TO DO:
From the line below that contains "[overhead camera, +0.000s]" to the line that contains "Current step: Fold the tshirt", repeat every line exactly, both ends included, and nothing else.

DATASET RECORDS:
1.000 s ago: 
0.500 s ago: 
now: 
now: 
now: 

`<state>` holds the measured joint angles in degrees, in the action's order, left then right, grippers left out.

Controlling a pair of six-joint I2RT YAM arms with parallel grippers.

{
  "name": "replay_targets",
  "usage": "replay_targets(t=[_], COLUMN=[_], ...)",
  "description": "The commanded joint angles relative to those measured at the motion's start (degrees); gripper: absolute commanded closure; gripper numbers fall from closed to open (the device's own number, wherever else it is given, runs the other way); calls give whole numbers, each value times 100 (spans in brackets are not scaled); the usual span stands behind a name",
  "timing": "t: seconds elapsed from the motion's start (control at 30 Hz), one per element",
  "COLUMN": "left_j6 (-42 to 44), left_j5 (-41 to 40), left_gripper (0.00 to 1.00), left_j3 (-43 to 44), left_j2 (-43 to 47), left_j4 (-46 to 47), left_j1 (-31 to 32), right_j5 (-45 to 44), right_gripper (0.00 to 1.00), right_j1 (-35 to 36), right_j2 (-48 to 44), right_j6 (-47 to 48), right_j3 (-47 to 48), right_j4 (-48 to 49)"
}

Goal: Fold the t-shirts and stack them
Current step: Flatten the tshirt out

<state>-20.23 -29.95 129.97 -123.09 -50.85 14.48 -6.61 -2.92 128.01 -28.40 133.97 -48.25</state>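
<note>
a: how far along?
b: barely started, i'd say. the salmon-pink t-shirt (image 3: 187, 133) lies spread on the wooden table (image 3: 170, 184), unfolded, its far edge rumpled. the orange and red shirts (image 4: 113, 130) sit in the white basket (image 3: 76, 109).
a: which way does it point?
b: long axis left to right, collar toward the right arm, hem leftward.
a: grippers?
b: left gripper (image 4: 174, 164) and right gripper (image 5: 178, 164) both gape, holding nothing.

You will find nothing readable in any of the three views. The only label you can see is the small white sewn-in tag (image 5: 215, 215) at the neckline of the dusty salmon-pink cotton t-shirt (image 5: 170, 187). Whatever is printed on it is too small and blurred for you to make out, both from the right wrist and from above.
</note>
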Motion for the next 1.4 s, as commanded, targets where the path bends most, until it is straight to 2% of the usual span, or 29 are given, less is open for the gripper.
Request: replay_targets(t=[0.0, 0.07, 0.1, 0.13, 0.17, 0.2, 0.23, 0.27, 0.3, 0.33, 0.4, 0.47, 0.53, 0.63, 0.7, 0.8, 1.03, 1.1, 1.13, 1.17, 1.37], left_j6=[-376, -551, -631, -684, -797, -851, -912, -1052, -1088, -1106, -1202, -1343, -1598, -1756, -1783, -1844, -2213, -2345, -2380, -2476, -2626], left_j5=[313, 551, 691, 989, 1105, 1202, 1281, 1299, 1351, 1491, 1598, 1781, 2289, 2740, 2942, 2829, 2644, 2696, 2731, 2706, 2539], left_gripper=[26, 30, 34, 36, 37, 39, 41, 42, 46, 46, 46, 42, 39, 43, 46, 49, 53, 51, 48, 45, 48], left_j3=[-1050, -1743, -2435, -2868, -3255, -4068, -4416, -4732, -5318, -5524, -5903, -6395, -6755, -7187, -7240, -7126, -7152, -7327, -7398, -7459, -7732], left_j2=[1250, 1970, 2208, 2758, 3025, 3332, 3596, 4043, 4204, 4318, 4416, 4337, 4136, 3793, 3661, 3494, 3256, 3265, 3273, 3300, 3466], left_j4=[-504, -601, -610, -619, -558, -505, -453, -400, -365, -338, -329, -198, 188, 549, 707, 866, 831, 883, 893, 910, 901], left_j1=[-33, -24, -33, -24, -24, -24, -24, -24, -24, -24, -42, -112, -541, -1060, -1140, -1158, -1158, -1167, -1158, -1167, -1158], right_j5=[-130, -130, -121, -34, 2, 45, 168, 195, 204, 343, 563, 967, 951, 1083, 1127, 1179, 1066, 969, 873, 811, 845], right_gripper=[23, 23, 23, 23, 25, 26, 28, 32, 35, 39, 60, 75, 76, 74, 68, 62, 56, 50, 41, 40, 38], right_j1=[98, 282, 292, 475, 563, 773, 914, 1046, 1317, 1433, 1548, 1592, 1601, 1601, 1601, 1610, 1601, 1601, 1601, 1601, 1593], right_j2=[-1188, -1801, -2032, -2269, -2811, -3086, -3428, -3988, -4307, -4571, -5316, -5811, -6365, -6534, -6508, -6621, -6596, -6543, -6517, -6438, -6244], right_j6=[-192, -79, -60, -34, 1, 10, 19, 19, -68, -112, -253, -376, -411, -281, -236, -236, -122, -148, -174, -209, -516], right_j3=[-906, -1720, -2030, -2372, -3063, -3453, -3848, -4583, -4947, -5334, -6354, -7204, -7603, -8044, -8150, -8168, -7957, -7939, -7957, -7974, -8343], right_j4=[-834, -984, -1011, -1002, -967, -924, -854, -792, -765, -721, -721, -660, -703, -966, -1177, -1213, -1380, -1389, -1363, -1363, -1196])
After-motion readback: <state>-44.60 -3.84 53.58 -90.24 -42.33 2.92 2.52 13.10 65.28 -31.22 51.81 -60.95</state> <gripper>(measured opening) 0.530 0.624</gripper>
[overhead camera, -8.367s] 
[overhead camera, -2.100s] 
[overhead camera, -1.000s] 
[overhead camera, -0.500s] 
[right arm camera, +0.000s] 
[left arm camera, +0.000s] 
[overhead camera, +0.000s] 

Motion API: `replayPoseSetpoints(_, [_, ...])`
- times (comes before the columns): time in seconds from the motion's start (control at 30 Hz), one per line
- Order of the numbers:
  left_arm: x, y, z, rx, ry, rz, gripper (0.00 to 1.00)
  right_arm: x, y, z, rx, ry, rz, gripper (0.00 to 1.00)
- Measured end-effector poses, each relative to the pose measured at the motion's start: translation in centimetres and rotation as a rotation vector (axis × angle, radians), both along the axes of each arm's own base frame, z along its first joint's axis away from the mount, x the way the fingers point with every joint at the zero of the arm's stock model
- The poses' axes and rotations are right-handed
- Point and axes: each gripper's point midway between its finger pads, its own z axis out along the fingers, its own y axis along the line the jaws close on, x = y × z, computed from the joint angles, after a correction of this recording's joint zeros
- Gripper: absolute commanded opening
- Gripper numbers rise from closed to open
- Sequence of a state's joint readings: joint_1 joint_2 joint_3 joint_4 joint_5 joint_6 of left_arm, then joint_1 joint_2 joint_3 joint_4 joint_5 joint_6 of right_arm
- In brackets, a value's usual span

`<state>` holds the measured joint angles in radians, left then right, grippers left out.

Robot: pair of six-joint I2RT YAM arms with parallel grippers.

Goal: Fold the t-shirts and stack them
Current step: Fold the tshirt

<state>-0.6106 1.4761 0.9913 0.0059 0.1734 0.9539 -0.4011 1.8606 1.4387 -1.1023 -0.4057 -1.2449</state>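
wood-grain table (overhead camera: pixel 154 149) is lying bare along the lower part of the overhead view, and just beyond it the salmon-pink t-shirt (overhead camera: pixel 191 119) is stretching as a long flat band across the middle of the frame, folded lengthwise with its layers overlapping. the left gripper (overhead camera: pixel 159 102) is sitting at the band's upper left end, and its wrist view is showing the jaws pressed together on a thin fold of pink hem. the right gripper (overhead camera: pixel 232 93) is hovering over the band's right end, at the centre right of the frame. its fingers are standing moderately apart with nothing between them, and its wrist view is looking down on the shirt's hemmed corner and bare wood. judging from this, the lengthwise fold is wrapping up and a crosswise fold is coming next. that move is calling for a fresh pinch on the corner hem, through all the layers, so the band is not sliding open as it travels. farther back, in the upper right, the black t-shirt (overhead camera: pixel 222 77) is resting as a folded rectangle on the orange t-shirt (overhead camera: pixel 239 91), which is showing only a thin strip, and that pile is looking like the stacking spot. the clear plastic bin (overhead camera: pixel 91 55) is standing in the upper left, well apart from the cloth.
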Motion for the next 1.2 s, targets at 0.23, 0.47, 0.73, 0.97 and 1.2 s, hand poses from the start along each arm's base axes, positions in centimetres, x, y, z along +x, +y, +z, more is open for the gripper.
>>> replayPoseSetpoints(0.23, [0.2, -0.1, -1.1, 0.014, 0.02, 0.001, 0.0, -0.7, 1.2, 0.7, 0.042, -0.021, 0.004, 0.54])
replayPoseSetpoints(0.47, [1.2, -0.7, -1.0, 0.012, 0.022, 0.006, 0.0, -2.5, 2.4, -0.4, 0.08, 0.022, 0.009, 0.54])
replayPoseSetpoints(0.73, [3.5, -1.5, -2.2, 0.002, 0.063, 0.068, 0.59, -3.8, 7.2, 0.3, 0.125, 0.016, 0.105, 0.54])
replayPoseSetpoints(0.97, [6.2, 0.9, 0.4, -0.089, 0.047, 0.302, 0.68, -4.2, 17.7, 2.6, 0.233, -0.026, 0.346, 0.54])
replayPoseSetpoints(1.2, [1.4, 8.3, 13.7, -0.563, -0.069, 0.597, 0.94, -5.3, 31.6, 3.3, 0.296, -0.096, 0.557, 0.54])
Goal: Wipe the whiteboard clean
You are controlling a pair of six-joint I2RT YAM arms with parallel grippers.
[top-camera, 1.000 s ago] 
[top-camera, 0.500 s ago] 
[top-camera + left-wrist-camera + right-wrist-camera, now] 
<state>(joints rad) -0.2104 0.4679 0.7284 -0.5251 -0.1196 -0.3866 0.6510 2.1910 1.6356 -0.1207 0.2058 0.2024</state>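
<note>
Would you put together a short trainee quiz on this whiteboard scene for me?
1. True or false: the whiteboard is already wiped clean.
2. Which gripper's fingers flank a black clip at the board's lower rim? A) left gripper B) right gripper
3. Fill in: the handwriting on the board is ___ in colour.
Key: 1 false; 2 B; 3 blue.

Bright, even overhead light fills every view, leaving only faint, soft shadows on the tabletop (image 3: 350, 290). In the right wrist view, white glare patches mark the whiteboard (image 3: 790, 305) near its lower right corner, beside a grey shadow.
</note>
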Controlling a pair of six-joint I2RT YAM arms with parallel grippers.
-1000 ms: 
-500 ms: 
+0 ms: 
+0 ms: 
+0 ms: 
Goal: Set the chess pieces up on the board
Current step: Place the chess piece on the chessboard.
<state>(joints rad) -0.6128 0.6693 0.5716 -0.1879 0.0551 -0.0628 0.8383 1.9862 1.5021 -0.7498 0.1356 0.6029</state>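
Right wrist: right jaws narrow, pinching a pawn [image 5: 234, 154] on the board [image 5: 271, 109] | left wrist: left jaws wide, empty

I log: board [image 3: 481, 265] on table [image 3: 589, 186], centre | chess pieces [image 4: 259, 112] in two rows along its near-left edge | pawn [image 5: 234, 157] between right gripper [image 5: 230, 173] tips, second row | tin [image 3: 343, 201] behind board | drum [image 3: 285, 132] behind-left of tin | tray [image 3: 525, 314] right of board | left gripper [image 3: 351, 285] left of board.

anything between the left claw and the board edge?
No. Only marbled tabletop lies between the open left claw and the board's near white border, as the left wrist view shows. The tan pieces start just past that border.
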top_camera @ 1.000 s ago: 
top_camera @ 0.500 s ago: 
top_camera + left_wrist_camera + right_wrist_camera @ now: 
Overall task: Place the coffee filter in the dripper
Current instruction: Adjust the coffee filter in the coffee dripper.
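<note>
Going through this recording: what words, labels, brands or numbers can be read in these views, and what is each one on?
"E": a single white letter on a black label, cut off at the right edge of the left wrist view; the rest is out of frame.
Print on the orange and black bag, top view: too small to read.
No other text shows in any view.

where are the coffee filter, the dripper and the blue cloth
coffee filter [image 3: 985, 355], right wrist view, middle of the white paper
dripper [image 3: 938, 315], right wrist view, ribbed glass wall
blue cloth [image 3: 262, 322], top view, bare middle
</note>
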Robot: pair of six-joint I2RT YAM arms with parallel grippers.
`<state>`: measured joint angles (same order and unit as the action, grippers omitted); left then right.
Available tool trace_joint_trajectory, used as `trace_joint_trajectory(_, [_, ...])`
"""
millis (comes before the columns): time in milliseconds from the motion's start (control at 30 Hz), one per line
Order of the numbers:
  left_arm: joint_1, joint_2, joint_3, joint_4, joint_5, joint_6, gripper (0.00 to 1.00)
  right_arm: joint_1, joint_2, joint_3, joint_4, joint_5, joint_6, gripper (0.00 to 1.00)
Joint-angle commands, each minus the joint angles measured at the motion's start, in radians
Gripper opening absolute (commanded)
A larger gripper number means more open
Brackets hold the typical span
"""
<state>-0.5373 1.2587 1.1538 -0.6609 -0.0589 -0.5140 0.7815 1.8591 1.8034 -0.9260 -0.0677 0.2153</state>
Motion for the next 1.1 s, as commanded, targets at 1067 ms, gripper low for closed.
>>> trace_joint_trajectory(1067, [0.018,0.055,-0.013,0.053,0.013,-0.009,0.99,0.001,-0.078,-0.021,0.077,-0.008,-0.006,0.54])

OUTPUT FOR THIS EXERCISE:
[overhead camera, +0.000s] 

Motion API: `replayPoseSetpoints(_, [_, ...])`
- times (comes before the columns): time in seconds from the motion's start (control at 30 Hz), one per line
- Order of the numbers:
  left_arm: x, y, z, rx, ry, rz, gripper (0.00 to 1.00)
  right_arm: x, y, z, rx, ry, rz, gripper (0.00 to 1.00)
- Measured end-effector poses, each relative to the pose measured at the motion's start: translation in centimetres and rotation as a rotation vector (axis × angle, radians), both along the axes of each arm's own base frame, z along its first joint's axis away from the mount, x the way the fingers point with every joint at the zero of the arm's stock model
- The poses' axes and rotations are right-handed
- Point and axes: each gripper's point midway between its finger pads, its own z axis out along the fingers, its own y axis along the line the jaws close on, x = y × z, computed from the joint angles, after a correction of this recording's joint zeros
- Gripper: absolute commanded opening
- Gripper numbers rise from closed to open
- Sequence of a state's joint readings: joint_1 joint_2 joint_3 joint_4 joint_5 joint_6 of left_arm, then joint_1 joint_2 joint_3 joint_4 joint_5 joint_6 of right_arm
- In brackets, a value's usual span

`<state>` holds the measured joint angles in radians, left then right, grippers left out.

Robot: pair of six-joint I2RT YAM arms with parallel grippers.

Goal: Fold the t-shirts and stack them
Current step: Fold the tshirt

No more output will be given.